Lake Stevens considers bonds

LAKE STEVENS – Voters here will be asked to shell out more money than expected to build a new school and modernize others. But fewer pennies will be pinched per taxpayer under the district’s revised bond proposal.

School board members will vote Wednesday on final language for the Feb. 8 election.

The proposed $65.5 million request is 16 percent more than the district’s original estimate of $56.5 million. The primary reason is a lower estimate for state matching funds. Higher steel prices also are a factor.

The owner of a $200,000 home would pay an additional $72 per year. Voters had been looking at a tax increase of $128 per year under earlier estimates, but rising property values and a growing population helped lower the cost to individual taxpayers.

Superintendent David Burgess said school leaders lowered their estimate of state matching funds – from $27.8 million to $17.5 million – as a precaution.

The state Board of Education is expected to change the formula for state-match funds in March, he said. If the changes are not grandfathered for districts that approve bond issues before that time, districts such as Lake Stevens would get less in matching funds.

“The one inexcusable thing as a superintendent and school board is to go out and promise you’re going to do something and then not be able to do that,” Burgess said.

Should state matching funds remain higher, the extra money would go toward other capital projects – such as expanding the bus facility and purchasing property, he said.

School leaders are seeking the bond issue to deal with growth. District enrollment has doubled since 1988.

A new eighth- and ninth-grade school is the proposal’s biggest-ticket item at $59.4 million. The school, which would open in fall 2007, later would be converted into a second high school.
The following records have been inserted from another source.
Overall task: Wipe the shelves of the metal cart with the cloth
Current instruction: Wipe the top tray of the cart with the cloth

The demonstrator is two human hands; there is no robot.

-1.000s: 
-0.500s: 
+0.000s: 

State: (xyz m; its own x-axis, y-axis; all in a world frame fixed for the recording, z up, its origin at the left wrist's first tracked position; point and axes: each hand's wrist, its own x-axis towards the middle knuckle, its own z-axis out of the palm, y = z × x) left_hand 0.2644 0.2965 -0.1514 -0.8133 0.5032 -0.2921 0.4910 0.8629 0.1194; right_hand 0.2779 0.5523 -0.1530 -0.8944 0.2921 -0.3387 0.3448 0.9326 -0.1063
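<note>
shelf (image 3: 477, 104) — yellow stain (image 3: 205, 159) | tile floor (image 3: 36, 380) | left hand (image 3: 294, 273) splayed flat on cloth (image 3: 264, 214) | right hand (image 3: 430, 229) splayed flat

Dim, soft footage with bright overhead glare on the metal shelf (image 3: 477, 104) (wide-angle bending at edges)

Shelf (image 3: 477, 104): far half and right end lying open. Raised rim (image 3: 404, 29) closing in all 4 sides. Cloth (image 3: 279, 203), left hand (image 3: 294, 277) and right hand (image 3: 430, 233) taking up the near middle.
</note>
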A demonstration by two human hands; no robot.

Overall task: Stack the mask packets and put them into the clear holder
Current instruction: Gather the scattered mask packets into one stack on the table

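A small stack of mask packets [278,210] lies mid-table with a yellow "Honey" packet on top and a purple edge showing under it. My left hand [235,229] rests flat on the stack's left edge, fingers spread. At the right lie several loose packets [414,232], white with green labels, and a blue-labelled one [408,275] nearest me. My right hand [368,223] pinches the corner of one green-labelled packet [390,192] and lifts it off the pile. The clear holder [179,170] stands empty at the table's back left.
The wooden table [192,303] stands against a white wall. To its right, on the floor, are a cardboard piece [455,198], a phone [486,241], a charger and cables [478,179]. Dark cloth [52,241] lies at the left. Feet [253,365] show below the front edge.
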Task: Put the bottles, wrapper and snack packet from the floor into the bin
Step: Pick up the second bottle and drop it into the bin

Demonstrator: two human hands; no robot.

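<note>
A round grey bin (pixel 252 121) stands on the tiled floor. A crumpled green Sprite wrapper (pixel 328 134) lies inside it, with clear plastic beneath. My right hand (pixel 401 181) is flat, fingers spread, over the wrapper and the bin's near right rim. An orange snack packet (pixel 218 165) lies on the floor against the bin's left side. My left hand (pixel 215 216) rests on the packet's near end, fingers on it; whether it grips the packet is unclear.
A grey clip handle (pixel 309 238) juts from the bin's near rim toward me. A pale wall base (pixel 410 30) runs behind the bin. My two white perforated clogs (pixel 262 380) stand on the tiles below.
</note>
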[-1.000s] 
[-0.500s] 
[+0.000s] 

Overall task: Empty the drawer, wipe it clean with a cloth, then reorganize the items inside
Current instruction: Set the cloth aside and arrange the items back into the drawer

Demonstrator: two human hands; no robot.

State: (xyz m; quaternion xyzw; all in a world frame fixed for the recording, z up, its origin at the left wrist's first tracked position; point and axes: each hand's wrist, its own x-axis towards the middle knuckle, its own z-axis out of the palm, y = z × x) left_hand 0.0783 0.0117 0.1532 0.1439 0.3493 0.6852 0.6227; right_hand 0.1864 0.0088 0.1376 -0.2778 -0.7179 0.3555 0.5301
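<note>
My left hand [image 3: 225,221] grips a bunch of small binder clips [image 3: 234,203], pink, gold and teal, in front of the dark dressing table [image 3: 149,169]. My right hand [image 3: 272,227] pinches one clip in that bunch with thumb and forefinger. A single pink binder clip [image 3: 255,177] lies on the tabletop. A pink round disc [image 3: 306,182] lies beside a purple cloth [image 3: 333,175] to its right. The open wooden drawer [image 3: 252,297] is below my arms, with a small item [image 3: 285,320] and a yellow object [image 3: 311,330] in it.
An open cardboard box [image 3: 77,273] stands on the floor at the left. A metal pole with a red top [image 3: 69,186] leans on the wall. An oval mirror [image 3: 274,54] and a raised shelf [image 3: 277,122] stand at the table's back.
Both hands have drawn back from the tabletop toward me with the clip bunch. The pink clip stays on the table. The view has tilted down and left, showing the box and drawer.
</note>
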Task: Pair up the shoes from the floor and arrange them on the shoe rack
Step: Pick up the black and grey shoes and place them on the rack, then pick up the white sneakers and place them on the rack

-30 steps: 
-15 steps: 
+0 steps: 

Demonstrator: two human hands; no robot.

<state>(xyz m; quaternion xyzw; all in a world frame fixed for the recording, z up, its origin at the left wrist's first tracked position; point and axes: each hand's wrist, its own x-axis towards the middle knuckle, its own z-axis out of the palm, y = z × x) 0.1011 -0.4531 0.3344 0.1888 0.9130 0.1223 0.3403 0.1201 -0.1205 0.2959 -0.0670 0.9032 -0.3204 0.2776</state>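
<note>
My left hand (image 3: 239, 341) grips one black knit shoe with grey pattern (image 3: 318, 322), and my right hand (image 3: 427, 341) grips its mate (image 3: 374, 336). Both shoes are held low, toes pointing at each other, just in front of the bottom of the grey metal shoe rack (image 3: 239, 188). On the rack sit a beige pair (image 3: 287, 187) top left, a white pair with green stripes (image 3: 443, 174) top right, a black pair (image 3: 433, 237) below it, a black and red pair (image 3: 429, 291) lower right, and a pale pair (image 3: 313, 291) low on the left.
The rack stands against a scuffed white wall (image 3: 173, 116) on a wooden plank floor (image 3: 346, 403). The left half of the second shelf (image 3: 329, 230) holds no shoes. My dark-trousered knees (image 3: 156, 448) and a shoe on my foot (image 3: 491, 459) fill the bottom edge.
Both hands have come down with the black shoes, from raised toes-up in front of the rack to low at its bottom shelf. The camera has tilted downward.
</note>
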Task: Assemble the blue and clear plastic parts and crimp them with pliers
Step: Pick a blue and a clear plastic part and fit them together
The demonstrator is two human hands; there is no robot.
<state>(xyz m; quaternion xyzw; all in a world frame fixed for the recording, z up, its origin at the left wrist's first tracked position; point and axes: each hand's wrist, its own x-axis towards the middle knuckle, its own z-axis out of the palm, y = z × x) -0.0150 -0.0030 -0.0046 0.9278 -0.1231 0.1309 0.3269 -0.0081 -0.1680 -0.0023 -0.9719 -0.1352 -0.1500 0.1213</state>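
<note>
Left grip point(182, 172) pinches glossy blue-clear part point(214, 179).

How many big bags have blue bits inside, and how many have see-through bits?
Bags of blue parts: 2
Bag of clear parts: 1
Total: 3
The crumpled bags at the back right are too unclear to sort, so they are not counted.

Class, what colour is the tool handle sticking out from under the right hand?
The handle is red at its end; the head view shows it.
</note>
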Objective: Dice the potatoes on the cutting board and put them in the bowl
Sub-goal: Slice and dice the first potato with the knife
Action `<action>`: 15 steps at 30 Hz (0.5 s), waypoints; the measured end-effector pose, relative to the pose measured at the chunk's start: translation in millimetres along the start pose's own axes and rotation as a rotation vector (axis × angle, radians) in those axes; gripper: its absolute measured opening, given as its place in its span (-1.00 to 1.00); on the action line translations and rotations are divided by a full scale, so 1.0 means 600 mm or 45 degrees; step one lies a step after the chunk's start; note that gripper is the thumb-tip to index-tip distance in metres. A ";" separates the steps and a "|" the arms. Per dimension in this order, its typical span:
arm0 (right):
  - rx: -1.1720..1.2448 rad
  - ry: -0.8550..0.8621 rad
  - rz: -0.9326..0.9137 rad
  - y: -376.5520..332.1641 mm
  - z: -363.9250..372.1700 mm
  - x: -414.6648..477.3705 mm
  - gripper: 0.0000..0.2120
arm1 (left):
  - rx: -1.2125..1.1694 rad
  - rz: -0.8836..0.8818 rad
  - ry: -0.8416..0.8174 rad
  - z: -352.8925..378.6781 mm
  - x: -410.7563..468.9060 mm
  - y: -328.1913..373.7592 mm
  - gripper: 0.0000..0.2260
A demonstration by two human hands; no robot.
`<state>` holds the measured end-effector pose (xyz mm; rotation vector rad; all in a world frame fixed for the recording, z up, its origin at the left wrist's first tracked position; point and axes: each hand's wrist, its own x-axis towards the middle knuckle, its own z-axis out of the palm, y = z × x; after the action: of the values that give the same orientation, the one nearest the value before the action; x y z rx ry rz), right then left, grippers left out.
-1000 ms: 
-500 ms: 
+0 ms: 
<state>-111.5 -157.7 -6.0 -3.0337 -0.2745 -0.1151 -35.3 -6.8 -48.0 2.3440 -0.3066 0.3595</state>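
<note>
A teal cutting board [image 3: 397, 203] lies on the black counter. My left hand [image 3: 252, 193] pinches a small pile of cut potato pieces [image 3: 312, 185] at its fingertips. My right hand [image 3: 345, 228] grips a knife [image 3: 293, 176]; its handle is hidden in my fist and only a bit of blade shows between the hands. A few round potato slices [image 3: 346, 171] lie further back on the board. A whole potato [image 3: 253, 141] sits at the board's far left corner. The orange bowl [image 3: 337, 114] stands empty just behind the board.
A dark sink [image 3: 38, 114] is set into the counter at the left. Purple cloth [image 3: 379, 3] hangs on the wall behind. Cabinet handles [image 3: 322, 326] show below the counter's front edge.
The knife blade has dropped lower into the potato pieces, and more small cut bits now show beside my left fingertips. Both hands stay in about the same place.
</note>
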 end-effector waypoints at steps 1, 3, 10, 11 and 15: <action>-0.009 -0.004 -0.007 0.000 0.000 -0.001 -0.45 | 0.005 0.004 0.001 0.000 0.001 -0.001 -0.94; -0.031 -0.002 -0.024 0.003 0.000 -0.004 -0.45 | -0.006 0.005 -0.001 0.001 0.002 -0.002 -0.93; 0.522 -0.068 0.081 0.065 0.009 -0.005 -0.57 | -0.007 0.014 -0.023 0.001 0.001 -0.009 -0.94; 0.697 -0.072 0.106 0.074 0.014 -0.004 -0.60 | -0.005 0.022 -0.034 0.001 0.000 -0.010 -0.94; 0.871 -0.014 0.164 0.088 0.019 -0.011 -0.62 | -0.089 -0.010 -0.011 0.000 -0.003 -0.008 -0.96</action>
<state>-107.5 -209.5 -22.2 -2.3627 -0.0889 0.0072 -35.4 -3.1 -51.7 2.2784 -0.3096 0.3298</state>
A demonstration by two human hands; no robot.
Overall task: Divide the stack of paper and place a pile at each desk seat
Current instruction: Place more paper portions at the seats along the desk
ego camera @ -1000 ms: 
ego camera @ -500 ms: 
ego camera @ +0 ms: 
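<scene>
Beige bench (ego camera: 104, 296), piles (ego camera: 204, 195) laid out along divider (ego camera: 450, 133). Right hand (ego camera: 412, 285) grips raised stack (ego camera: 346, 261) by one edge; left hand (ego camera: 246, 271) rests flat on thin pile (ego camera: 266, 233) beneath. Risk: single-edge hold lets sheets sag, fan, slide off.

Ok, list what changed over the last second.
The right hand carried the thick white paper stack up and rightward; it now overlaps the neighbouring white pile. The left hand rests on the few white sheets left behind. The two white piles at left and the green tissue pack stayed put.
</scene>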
Currently, Lake Stevens High is among the largest in the state at 2,264 students.

Until this fall, there weren’t even enough lockers for upperclassmen, said Carter Fronsman, 18.

“Even walking from class to class is really difficult. We get five minutes, but sometimes it takes longer just to get through a hallway,” the senior said.

Also expected to be on the ballot: $23.5 million to modernize the district’s three oldest elementary schools, $5.3 million to modernize the high school commons and $3.4 million to modernize the high school stadium.

In all, project costs exceed the total amount of revenue expected by $8.6 million if the state reduces its matching-fund formula. The district would draw from its capital fund if needed to make ends meet, Burgess said.

Mount Pilchuck and Hillcrest elementary schools were both built in 1953, and Sunnycrest was built in 1969. All three would get plumbing and electrical upgrades and new windows, floors and ceilings.

At the high school, a commons area would be added. Electrical, plumbing and telephone upgrades also would be included.

Finally, the stadium would be redone, including a synthetic playing surface, bleachers that increase capacity from 1,625 seats to 2,500, and concessions and press areas.

About 74 percent of residents who answered a district survey in October favored a $57 million proposal. Support was strongest for improving elementary schools and building the new junior high school.